Can we all just take a moment to think back to our high school sex ed class where we all sat flushed with embarrassment as we stared at anatomically accurate drawings of our reproductive systems. Okay, sorry for bringing up a time in your life you’ve worked hard to push into the abyss of your mind, but it is this stigma that Dorian Solot and her romantic partner Marshall Miller are trying fix with their program “Sex Discussed Here!”
Last week Common Ground hosted Solot and Miller on campus to give one of their smart, funny sex ed talks that they have been putting on at schools all over the country for the past 15 years. As I trekked across campus I thought, “What college kid wants to subject themselves to yet another boring scientific rundown of how sex works and the dangers that come with the territory?” But boy was this assumption quickly shattered when to my surprise I walked into a bubbling, decently crowded room of about 30 students with all genders equally represented. The duo’s “songs to have sex to” playlist reverberated off the walls as attendees milled about taking a look at the free pins and stickers that were up for grabs.
I was actually laughing and enjoying the conversation along with the rest of the audience despite the fact that Solot was waving a female condom around as they explained the various forms of protection that included everything from your standard condom to make-shift saran wrap dental dams.

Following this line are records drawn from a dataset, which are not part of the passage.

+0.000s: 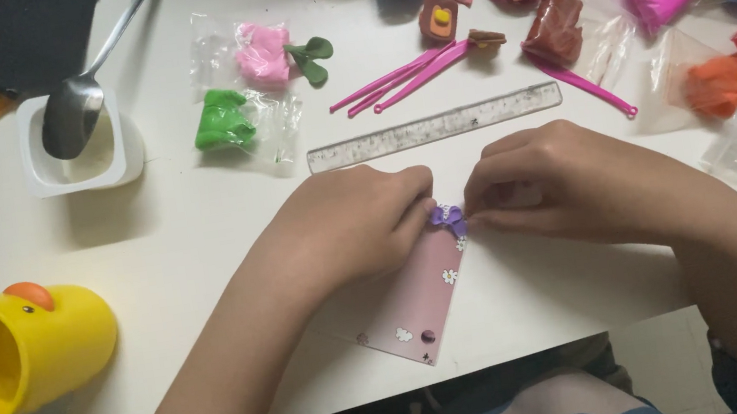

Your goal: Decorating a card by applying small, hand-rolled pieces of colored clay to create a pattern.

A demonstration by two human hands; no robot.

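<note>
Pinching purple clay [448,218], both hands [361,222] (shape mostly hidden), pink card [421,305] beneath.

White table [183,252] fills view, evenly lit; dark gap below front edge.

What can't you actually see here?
Head view only:
- Purple clay piece: mostly covered by the left hand and right hand.
- Pink card: top hidden under the hands.
- Yellow cup: cut off by the left edge.
</note>
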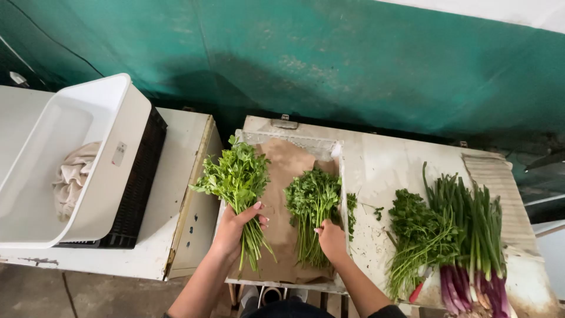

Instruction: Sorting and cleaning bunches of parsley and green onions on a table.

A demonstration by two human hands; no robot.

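left hand (235, 227) – gripping herb bunch (236, 176) | right hand (331, 238) – grasping second bunch (312, 203)

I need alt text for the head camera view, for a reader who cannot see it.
Seen from above, the left hand grips a bunch of leafy herbs by its stems, while the right hand rests on a second bunch lying on brown paper in a crate. To the right lie more herbs and purple spring onions; left, a white tub.
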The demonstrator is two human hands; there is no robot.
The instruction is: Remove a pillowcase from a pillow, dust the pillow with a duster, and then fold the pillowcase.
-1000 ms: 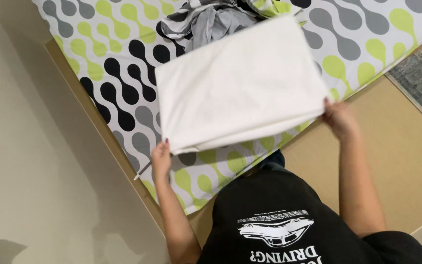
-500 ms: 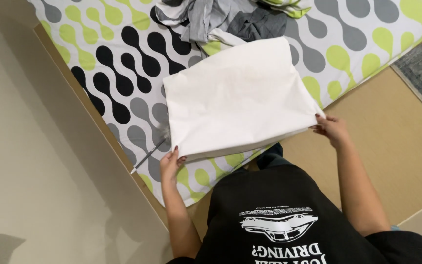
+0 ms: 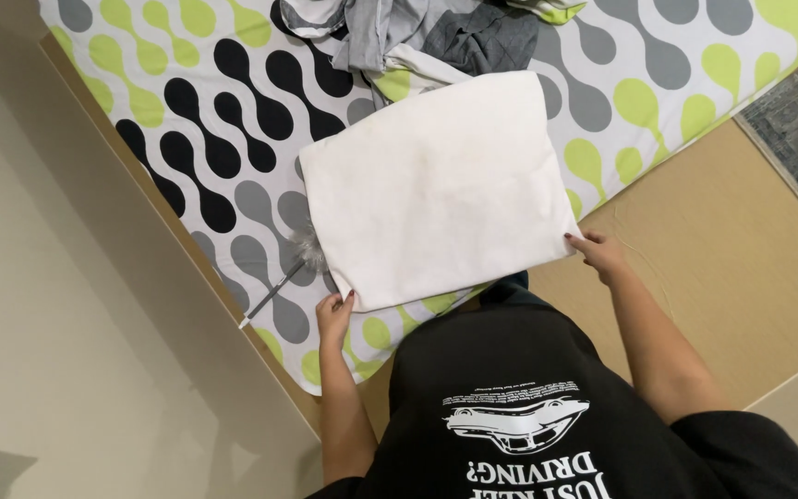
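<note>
The left hand (image 3: 333,317) and right hand (image 3: 596,253) each pinch a near corner of the white pillowcase (image 3: 436,189), fingers closed on the cloth, so it hangs spread flat between them and just above the patterned bedsheet (image 3: 214,102). Just beyond the left hand, a grey fluffy duster (image 3: 290,268) lies half under the fabric edge (its handle pokes toward the bed edge); the cloth could snag it and drag it off. Farther past both hands, a heap of grey clothes (image 3: 417,32) touches the far edge, where the pillowcase could catch and wrinkle.
</note>
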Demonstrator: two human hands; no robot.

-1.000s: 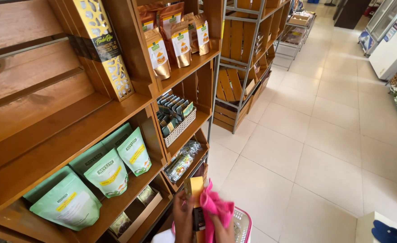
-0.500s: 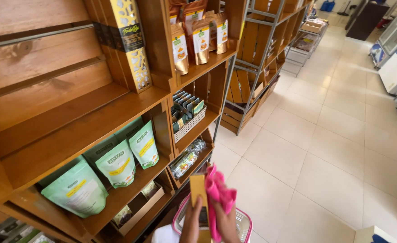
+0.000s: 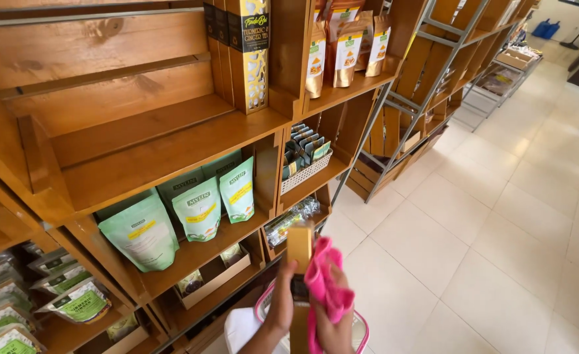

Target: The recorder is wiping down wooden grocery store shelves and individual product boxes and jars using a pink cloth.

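Both hands meet low in front of the wooden shelving (image 3: pixel 171 141), where a person stands a tall, narrow yellow-and-black box (image 3: pixel 299 275) upright, its long axis vertical and its top pointing toward the shelves above. Largest of all, the shelving rises to the left of the box, with a run of bare board at its upper level and a row of matching tall boxes (image 3: pixel 247 49) standing well above and left of the held one. Below those, green pouches (image 3: pixel 198 206) stand on a lower shelf just left of the box, and a white basket of small packets (image 3: pixel 306 164) sits above it. Under the box shows the rim of a pink shopping basket (image 3: pixel 361 331). The left hand (image 3: pixel 280 305) is wrapped round the box's left edge; the right hand (image 3: pixel 334 328), equally near, is closed on a pink cloth (image 3: pixel 325 282) that presses against the box's right side. Pale floor tiles (image 3: pixel 486 236) stretch away to the right of the box.
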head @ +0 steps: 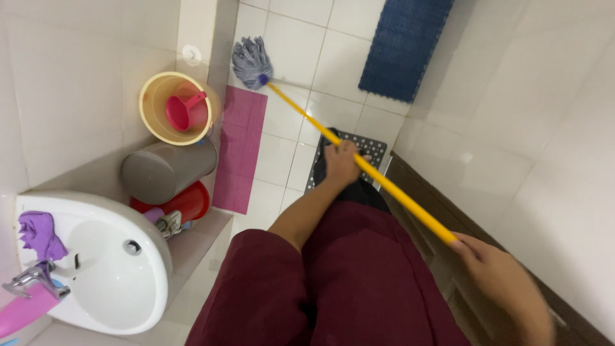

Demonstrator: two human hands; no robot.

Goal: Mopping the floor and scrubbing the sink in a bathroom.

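Both hands (343, 163) (503, 285) grip mop (359, 160); bucket (176, 106), pink mat (240, 150) beside.

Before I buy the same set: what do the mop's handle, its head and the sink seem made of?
Mop handle: smooth glossy yellow, probably coated metal or plastic; the look leaves it open. Mop head: grey stringy strands, likely cotton or synthetic yarn. Sink: glossy white, looks like glazed ceramic.
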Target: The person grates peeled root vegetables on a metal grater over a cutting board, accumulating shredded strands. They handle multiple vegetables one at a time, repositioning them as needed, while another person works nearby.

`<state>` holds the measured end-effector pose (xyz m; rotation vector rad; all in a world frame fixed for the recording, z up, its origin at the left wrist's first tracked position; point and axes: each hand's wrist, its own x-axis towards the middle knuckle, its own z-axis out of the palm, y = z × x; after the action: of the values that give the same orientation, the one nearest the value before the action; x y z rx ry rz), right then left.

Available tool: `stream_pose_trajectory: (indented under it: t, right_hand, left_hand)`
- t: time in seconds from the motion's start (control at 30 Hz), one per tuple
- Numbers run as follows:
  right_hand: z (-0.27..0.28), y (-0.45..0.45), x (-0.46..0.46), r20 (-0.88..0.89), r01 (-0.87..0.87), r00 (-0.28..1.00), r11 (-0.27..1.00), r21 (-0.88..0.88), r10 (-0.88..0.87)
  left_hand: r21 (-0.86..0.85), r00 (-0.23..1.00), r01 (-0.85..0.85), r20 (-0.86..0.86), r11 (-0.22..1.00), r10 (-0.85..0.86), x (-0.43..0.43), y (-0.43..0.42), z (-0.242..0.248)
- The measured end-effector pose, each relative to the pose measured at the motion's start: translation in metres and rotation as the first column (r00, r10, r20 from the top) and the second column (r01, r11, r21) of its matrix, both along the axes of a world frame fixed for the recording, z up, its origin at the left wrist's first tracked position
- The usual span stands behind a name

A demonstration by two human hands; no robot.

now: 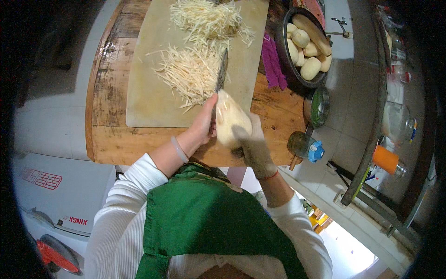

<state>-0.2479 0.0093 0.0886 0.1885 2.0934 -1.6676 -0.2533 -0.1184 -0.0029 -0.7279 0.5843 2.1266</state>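
My left hand (202, 122) grips the lower end of a flat metal grater (220, 75), seen almost edge-on and slanting over a pale cutting board (153, 113). My right hand (257, 148), in a greyish glove and blurred, holds a large peeled root vegetable, likely a potato (230, 118), against the grater's right face. To the left of the grater, a heap of pale shreds (193, 73) lies on the board. Farther back sits a second, whiter heap of shreds (212, 21). My left fingertips are partly hidden behind the grater and vegetable.
On the right, a dark basin (281, 38) holds several peeled potatoes (310, 68) beside a purple cloth (273, 62). Nearer are a small bowl (327, 104) with something green and a jar with a blue lid (315, 151). The wooden table (115, 144) ends just before my green apron.
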Motion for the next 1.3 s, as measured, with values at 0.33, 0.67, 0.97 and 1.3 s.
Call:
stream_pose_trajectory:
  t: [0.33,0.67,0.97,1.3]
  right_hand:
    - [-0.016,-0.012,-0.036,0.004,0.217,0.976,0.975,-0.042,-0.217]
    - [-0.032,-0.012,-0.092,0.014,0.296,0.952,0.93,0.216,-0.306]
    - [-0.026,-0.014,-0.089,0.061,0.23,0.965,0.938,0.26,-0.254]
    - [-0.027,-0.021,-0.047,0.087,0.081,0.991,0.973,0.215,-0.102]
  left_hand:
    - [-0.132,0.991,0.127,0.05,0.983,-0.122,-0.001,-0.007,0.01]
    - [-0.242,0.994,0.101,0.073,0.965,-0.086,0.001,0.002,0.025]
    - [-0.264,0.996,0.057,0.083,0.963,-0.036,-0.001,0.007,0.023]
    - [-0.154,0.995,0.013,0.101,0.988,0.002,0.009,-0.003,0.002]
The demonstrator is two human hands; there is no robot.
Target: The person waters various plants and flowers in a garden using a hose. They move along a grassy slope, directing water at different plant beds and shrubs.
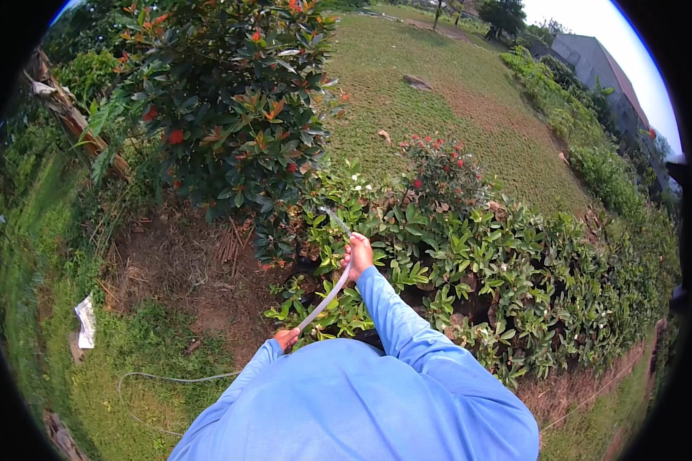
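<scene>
My right hand (358,256) is closed around the front end of a pale flexible hose (327,301), above leafy potted plants. Water (335,219) leaves the hose end up and to the left, towards the foliage. Lower down, near my waist, my left hand (287,339) grips the same hose further back. The rest of the hose trails behind my left arm and curves over the grass. Broad green-leaved plants (450,253) with small white flowers spread around and to the right of my right hand. Some dark pots show between their leaves.
A tall shrub with red flowers (236,127) stands at the upper left, a smaller red-flowered shrub (444,170) beyond the plants. Cut sticks (230,245) lie on bare soil. A white sack (85,321) is on the left grass. A dry trunk (78,118) leans behind.
</scene>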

During the hour long information portion of their presentation they shared tips on “how to be a great partner in bed” and Solot claimed that great partners educate themselves on all topics from the uses of lube, the multitude of ways to prevent STIs, and most importantly the three magic words, “Is this okay?”
A safe sexual relationship needs these quick check ins as you progress through a night (or day, whatever floats your boat) of intimacy they said. Miller demonstrated this for us as he walked up to Solot and as he reached to undo her pants, he softly asked “Is this okay?” Laughter broke out around the small room and everyone seemed to relax a little more in their seats upon realizing how easy those seemingly loaded words were able to be slipped out in the heat of the moment.
With about 30 minutes left in their presentation they handed out note cards and invited us to write down any questions we had. Everyone scribbled away and carefully folded their notecards before placing them into a sunshine yellow box. I was surprised by the intimacy that people poured onto these little 3×5 notecards as questions arose about how to handle a partner that may be cheating or how to ask if your girlfriend wants to have anal sex. People shared their personal insecurities about never having had an orgasm and another expressed their fear about telling their partner they are a virgin. The mood was a more somber during this time as the audience listened to the insights Solot and Miller had.
No one appeared uncomfortable throughout the talk and I was amazed by the confidence and ease with which many audience members voiced their thoughts on everything from where the best sex shop is to tips on how to feel comfortable hooking up with someone for the first time.